Data Sovereignty & Building Up Africa’s AI Ecosystem
In this fourth episode of a special series of the Embedded podcast, host Zain Verjee speaks with Kate Kallot about building the fundamental data infrastructure needed for Africa's AI revolution. As the founder and CEO of Amini AI, Kallot shares her journey to being one of the continent's leading AI innovators, and explains how her company is addressing the critical data scarcity that has historically hindered development across Africa. This conversation explores the challenges of breaking data silos between African nations, ensuring data sovereignty, and creating accessible pathways for women in AI. Recorded at the Global AI Summit on Africa in partnership with The Rwanda Centre for the Fourth Industrial Revolution, this episode provides insight into how purpose-built African data systems can transform sectors from agriculture to finance while ensuring that AI benefits are equitably distributed.

Kate Kallot
Kate Kallot is the Founder and CEO of Amini, a Nairobi-based startup building data infrastructure for Africa and the Global South to regenerate natural capital at scale.
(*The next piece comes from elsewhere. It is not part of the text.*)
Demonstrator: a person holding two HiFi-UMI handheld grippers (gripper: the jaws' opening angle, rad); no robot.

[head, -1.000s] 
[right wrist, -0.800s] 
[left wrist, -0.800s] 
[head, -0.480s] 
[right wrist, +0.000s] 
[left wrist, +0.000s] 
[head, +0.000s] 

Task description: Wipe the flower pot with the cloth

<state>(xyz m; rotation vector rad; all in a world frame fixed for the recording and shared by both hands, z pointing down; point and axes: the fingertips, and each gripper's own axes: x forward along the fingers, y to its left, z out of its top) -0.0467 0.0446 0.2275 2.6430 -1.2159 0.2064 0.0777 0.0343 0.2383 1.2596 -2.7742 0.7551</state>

Named one of TIME's 100 Most Influential People in AI in 2023 and a Young World Entrepreneur of the Year in 2024, she currently serves as Vice Chair of the International Chamber of Commerce Global Environmental and Energy Commission and is a member of EY's Global AI Advisory Council. Before founding Amini in 2022, Kate held leadership positions at global tech companies including NVIDIA, where she led global developer relations and expansion into emerging markets, and Arm, where she was instrumental in the Tiny Machine Learning (TinyML) movement. At Intel, she led the development of the world's first AI development kit in a USB form factor, the Neural Compute Stick, bringing computer vision and AI to IoT and edge devices for millions of users. Kate views AI as a pivotal technology that can either perpetuate colonial patterns of dependence or become a mechanism for sovereignty and inclusive prosperity in the Global South. Her work focuses on making environmental data accessible and actionable to empower communities at the forefront of climate change while building local AI capacity.